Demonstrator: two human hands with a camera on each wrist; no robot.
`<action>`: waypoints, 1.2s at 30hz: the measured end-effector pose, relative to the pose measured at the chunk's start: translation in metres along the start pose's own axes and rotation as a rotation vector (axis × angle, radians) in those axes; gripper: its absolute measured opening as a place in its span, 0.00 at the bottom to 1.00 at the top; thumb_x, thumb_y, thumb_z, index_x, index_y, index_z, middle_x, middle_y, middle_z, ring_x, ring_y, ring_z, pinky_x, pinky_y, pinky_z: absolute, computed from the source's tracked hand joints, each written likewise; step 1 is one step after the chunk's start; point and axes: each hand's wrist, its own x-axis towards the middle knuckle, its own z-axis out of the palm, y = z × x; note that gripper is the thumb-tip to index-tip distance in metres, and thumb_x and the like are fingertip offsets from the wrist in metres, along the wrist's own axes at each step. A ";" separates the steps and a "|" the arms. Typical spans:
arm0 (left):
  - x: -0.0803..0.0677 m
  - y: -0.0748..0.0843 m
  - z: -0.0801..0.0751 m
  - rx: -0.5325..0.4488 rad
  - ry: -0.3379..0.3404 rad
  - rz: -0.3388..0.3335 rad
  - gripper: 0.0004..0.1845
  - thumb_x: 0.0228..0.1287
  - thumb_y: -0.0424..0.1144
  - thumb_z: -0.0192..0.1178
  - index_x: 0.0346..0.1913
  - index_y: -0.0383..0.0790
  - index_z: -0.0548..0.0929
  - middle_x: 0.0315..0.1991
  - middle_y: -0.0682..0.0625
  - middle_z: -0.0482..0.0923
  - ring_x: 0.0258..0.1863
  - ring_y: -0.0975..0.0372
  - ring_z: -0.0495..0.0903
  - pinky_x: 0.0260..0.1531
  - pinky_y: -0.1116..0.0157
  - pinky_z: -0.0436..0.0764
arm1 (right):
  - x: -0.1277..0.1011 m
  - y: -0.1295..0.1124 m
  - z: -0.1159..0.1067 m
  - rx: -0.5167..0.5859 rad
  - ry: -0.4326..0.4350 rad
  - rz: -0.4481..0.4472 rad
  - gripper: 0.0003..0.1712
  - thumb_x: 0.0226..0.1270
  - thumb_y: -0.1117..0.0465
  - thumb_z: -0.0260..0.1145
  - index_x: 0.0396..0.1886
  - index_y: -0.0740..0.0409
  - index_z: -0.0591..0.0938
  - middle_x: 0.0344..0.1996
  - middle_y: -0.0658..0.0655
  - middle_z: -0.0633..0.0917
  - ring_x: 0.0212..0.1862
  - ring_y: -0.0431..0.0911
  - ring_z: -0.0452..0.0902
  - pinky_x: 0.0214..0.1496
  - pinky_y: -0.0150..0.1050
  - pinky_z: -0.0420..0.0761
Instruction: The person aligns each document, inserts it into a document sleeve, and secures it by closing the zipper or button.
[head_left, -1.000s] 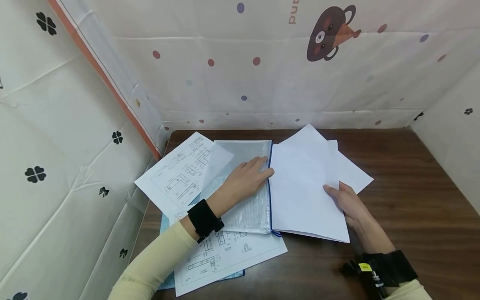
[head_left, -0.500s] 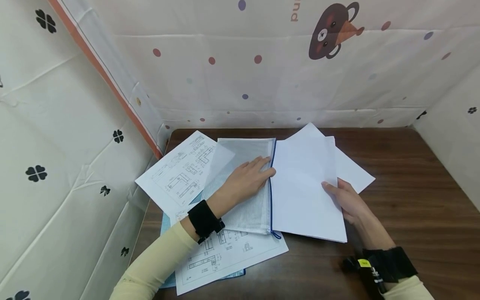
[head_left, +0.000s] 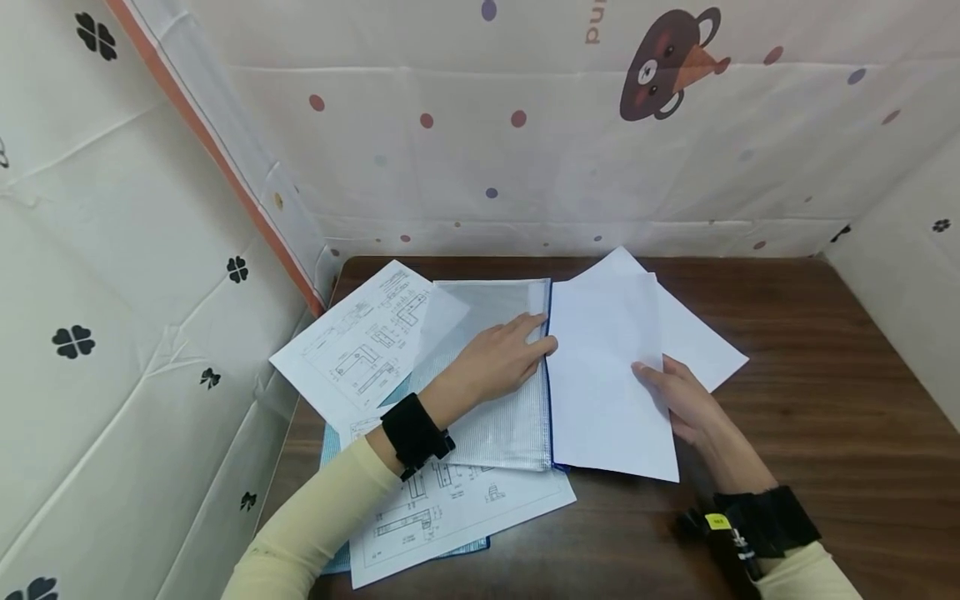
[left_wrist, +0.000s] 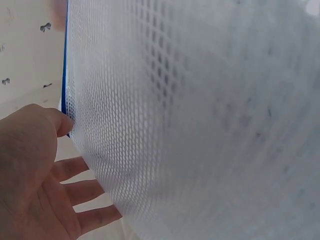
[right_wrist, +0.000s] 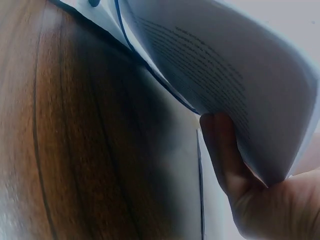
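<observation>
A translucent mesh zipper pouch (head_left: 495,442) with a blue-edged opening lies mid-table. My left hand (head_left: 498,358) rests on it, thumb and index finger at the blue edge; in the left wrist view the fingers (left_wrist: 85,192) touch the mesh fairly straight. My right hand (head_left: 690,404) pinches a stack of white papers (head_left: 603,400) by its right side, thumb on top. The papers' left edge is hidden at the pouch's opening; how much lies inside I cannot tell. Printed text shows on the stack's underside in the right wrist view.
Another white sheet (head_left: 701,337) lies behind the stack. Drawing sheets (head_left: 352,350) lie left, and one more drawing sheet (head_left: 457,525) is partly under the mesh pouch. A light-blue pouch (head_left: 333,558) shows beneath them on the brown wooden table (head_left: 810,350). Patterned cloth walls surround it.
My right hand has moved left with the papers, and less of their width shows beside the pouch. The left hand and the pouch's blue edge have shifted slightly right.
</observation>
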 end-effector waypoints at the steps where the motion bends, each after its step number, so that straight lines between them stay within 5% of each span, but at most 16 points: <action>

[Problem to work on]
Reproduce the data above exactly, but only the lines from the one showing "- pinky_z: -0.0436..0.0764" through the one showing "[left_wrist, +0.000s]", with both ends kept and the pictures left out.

[Output of the exercise]
  - pinky_z: -0.0436..0.0764
arm1 (right):
  - x: -0.1277..0.1011 m
  - y: -0.1295..0.1124 m
  - z: -0.1159..0.1067 m
  - rx: -0.5167..0.5859 rad
  - ry: -0.4326..0.4350 rad
  - rz: -0.4481..0.4472 rad
  - gripper: 0.0003..0.1712
  - thumb_x: 0.0226..0.1270
  - thumb_y: -0.1117..0.0465
  - thumb_z: -0.0260..0.1145
  - index_x: 0.0396..0.1886
  - index_y: -0.0740..0.0409
  - index_z: -0.0591..0.0938
  - middle_x: 0.0344..0.1996
  - middle_y: -0.0658..0.0655
  - middle_z: -0.0633..0.0917
  - ring_x: 0.0212..0.1862
  - ring_y: -0.0431..0.0911
  - ring_z: -0.0452..0.0902
  - pinky_x: 0.0214..0.1496
  - pinky_y: -0.0150..0.1050
  - pinky_z: -0.0420..0.0761
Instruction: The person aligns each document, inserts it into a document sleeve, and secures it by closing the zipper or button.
[head_left, -1.000s] 
[head_left, -0.500s] 
[head_left, +0.000s] 
[left_wrist, +0.000s] 

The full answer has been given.